Reproduce exactly, and only, the lines below from the one containing "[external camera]" through the one containing "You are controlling".
======== AVAILABLE DATA ========
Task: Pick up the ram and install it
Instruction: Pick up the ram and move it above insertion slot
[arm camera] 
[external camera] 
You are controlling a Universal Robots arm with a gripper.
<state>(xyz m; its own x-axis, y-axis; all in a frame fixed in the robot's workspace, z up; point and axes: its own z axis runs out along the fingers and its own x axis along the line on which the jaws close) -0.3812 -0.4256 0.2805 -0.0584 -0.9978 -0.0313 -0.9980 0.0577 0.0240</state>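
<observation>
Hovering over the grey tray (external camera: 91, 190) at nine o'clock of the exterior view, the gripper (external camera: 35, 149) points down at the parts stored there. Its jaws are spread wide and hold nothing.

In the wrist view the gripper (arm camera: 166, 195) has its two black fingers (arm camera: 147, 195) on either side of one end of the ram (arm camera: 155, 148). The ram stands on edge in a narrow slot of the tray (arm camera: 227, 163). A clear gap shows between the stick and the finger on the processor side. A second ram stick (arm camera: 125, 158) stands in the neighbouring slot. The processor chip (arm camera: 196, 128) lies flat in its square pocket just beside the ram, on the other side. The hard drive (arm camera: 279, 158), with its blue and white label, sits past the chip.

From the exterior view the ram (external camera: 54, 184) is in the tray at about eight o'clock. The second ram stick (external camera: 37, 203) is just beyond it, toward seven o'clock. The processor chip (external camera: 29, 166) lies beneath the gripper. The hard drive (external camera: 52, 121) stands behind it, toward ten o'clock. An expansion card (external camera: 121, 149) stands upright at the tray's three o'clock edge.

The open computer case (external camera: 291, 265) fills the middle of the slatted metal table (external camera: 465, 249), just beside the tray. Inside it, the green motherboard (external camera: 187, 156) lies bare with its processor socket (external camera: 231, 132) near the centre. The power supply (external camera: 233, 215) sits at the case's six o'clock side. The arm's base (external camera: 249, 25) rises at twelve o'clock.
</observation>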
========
- _RESPONSE AREA_
[external camera] 
You are controlling a Universal Robots arm with a gripper.

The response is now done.